_What needs to be done_.
Images should be left out, and everything else in the listing reproduced exactly.

========================================

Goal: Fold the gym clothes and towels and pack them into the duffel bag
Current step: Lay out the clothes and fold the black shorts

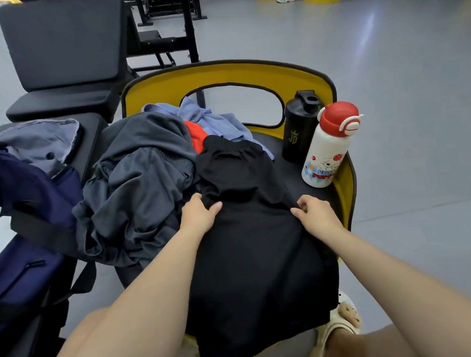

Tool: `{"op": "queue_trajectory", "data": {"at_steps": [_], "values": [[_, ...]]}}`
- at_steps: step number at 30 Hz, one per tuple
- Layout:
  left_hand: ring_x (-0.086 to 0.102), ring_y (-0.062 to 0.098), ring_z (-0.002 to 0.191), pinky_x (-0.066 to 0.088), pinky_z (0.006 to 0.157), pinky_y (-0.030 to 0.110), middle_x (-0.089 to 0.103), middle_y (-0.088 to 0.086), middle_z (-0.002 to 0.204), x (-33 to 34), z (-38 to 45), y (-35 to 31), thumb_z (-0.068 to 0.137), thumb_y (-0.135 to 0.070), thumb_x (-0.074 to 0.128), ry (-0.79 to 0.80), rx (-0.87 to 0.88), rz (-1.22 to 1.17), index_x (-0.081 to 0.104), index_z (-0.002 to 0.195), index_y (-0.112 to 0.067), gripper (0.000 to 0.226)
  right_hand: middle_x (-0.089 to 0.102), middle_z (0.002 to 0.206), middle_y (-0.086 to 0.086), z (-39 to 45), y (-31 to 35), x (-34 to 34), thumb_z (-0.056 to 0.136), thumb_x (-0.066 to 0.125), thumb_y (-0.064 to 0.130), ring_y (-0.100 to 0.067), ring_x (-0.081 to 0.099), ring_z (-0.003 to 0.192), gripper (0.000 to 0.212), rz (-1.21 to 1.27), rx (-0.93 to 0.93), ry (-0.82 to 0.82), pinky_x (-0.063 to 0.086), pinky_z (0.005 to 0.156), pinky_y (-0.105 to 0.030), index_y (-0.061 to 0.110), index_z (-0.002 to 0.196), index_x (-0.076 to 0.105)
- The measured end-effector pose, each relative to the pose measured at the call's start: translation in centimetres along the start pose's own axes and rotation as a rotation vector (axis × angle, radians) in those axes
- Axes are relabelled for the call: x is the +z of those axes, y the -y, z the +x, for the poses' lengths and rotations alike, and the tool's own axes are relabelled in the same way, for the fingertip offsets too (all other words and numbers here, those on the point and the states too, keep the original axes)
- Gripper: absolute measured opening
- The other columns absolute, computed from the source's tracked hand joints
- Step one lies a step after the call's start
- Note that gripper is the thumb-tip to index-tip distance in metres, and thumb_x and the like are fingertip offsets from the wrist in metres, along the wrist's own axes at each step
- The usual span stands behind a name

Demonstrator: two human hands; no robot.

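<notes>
On the chair seat: black shorts (255, 253) lie spread flat, waistband toward the chair (224, 74) back, lower hem hanging over the front edge.
Left hand (197, 212): rests on the left edge of the black shorts; the grip is narrow, fingers curled and pinching a fold of the fabric.
Right hand (315, 213): sits at the right edge of the black shorts; the grip is narrow, thumb and fingertips pinching the fabric.
Garment relative to grips: the shorts span between both hands, most of the cloth lying nearer the person than the two pinch points.
Clothes pile (140, 187): grey, blue and red items, touching the shorts on the left and behind.
Duffel bag (13, 235): navy, open, on the black counter (90, 128) left of the chair.
Bottles: black shaker (299, 129) and white bottle (328, 149) with red cap, touching, at the seat's right rear.
</notes>
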State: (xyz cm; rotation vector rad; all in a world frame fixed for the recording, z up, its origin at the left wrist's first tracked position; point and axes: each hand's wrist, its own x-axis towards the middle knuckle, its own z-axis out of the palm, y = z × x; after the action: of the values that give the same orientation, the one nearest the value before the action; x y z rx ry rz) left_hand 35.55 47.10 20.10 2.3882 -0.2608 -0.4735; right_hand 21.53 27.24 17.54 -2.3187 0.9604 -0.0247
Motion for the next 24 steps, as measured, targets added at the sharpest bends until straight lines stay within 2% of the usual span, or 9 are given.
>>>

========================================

_Task output_.
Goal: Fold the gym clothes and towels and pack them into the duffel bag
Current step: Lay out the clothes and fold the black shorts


Tool: `{"op": "queue_trajectory", "data": {"at_steps": [_], "values": [[_, ...]]}}`
- at_steps: step number at 30 Hz, one per tuple
- Layout:
  left_hand: ring_x (-0.086 to 0.102), ring_y (-0.062 to 0.098), ring_z (-0.002 to 0.191), pinky_x (-0.066 to 0.088), pinky_z (0.006 to 0.157), pinky_y (-0.030 to 0.110), middle_x (-0.089 to 0.103), middle_y (-0.088 to 0.086), middle_z (-0.002 to 0.204), x (-33 to 34), z (-38 to 45), y (-35 to 31), thumb_z (-0.068 to 0.137), thumb_y (-0.135 to 0.070), thumb_x (-0.074 to 0.128), ry (-0.79 to 0.80), rx (-0.87 to 0.88), rz (-1.22 to 1.17), index_x (-0.081 to 0.104), index_z (-0.002 to 0.195), index_y (-0.112 to 0.067), gripper (0.000 to 0.226)
  right_hand: middle_x (-0.089 to 0.102), middle_z (0.002 to 0.206), middle_y (-0.086 to 0.086), z (-39 to 45), y (-31 to 35), x (-34 to 34), thumb_z (-0.056 to 0.136), thumb_x (-0.066 to 0.125), thumb_y (-0.064 to 0.130), ring_y (-0.100 to 0.067), ring_x (-0.081 to 0.099), ring_z (-0.003 to 0.192), gripper (0.000 to 0.212), rz (-1.21 to 1.27), rx (-0.93 to 0.93), ry (-0.82 to 0.82), pinky_x (-0.063 to 0.086), pinky_z (0.005 to 0.156), pinky_y (-0.105 to 0.030), index_y (-0.061 to 0.110), index_z (-0.002 to 0.196), index_x (-0.076 to 0.105)
- The measured end-effector pose, each relative to the pose measured at the call's start: translation in centimetres along the start pose's own axes and rotation as a rotation vector (axis × angle, radians) in those axes
- Axes are relabelled for the call: x is the +z of those axes, y the -y, z the +x, for the poses' lengths and rotations alike, and the tool's own axes are relabelled in the same way, for the fingertip offsets too (all other words and numbers here, those on the point and the states too, keep the original axes)
- Gripper: absolute measured opening
- The other columns absolute, computed from the source's tracked hand joints
- Step one lies a step after the call's start
- Note that gripper is the thumb-tip to index-tip distance in metres, and thumb_x and the like are fingertip offsets from the wrist in metres, along the wrist's own axes at each step
- The usual span stands behind a name

Demonstrator: two human hands; no robot.

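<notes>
On the chair seat: black shorts (255, 253) lie spread flat, waistband toward the chair (224, 74) back, lower hem hanging over the front edge.
Left hand (197, 212): rests on the left edge of the black shorts; the grip is narrow, fingers curled and pinching a fold of the fabric.
Right hand (315, 213): sits at the right edge of the black shorts; the grip is narrow, thumb and fingertips pinching the fabric.
Garment relative to grips: the shorts span between both hands, most of the cloth lying nearer the person than the two pinch points.
Clothes pile (140, 187): grey, blue and red items, touching the shorts on the left and behind.
Duffel bag (13, 235): navy, open, on the black counter (90, 128) left of the chair.
Bottles: black shaker (299, 129) and white bottle (328, 149) with red cap, touching, at the seat's right rear.
</notes>
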State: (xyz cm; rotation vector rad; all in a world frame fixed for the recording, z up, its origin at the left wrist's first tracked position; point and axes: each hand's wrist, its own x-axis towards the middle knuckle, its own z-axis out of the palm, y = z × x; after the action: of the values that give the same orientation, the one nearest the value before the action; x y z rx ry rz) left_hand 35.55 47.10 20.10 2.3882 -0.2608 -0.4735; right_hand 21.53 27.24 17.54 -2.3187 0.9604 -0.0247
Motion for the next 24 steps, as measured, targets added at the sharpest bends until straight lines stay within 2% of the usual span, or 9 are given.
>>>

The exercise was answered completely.